The Supreme Court Pulled Out the Cork and the Genie Is Loose

Thursday, May 24, 2018 6:28 PM

On Monday, May 14th, the United States Supreme Court struck down the Professional and Amateur Sports Protection Act (PASPA) of 1992.  The law prohibited sports betting except as conducted by the lottery in Oregon, Delaware, Montana and in casinos in Nevada.  New Jersey had sued, claiming the law violated the tenth amendment state’s rights clause: “The powers not delegated to the United States by the Constitution, nor prohibited by it to the States, are reserved to the States respectively, or to the people.” The court agreed with New Jersey.  In writing for the majority, Justice Alito stated:

The legalization of sports gambling requires an important policy choice, but the choice is not ours to make.  Congress can regulate sports gambling directly, but if it elects not to do so, each State is free to act on its own. Our job is to interpret the law Congress has enacted and decide whether it is consistent with the Constitution. PASPA is not. PASPA ‘regulate[s] state governments’ regulation’ of their citizens, New York, 505 U. S., at 166. The Constitution gives Congress no such power. The judgment of the Third Circuit is reversed.”

The entire gaming industry had been eagerly awaiting the decision for weeks.  The court heard oral arguments in December and from the questioning, most observers believed a repeal of PASPA was a foregone conclusion.  In anticipation of a favorable decision, twenty states have already proposed or passed legislation to regulate sports betting; and Ladbrokes, Paddy Power, William Hill, DraftKings and FanDuel have been preparing to enter the market.   The court’s ruling was good news for the industry as a whole and for all of the states looking for new sources of taxation.  I don’t think it was good news for Nevada casinos.  Some people supporting the court’s decision have said that legal sports betting in other states would have no impact on Nevada, I respectfully disagree.  I remember clearly all of the casino executives in Atlantic City opining that slot machines in Pennsylvania would have no impact on Atlantic City. “Bah, those won’t be real casinos and people will still come here for the real thing.”  Well, we know how that worked out.  In the 1950s, a ground-breaking study concluded that shoppers do not drive past one store to drive farther to another unless that store has some product or service the closer one lacks. Nothing that has happened in the last 60 years in gaming refutes that conclusion.

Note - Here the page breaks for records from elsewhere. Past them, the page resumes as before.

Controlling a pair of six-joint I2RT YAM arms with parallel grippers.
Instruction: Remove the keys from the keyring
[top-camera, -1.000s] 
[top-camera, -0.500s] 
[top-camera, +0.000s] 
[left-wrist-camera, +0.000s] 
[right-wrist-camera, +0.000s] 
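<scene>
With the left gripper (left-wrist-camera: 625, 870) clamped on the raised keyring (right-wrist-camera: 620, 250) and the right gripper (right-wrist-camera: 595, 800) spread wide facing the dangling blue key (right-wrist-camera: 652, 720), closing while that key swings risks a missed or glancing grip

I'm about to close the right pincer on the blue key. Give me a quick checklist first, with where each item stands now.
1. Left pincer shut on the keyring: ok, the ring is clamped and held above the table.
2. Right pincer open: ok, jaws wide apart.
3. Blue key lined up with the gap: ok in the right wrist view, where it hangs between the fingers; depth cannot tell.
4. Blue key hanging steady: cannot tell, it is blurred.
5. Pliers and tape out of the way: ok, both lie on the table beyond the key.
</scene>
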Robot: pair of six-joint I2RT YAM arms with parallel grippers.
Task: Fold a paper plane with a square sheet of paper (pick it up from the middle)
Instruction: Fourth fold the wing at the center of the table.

However, the unfettering of wagering on athletic contests cannot be put in the same category as any other in the history of gaming.  I have never seen anything concerning gaming to compare with the attention the Supreme Court’s opinion has drawn nationwide.  In every jurisdiction, organization, media outlet and corporation with the slightest connection to sports or gambling there are people with opinions on the impact of the court’s decision.  It seems that no two people agree on the subject.  Literally hundreds of articles appeared in the first five days after the ruling was issued.  The articles and theories cover the gamut from the regulatory structure each state will need to who will profit and how the integrity of the games will be insured.  Most of these questions will have different answers in each state and at the moment the possibility of federal guidelines and restrictions cannot be discounted. Some legislation has already been introduced in Congress and more will follow.   It is also certain that the major leagues will be lobbying at both the state and national level for an agenda that benefits them.

It will take a very long time before all of the questions are answered.  The Indian Gaming Regulatory Act passed in 1988 and there are still some unanswered questions in Texas, Massachusetts and Virginia for example.  No one in 1988 imagined that Indian gaming would grow to the size it has or produce the billions of dollars of gaming revenue that are currently generated by Indian gaming. The estimates on revenues from a legal sports industry begin at $50 billion by 2020 to over $150 billion by 2025.  If those estimates are even close, sports betting is set to join casino gaming, lotteries and Indian gaming as the major sources of gaming revenue in the United States. Sports betting will probably never reach some of the extreme $150 billion estimates, but there is little doubt that it is set to become an extremely important part of the gaming industry, the sports media and the games themselves. Opponents think wagering on sports will corrupt the games and the athletes.  Gambling on sports may not erode the integrity of athletic contests or the participants.  However, it is going to alter drastically the landscape of gambling, sports and the media coverage of sports.  The games will never again be the same.  Whether the changes will be good or bad for all concerned, we will just have to wait and see.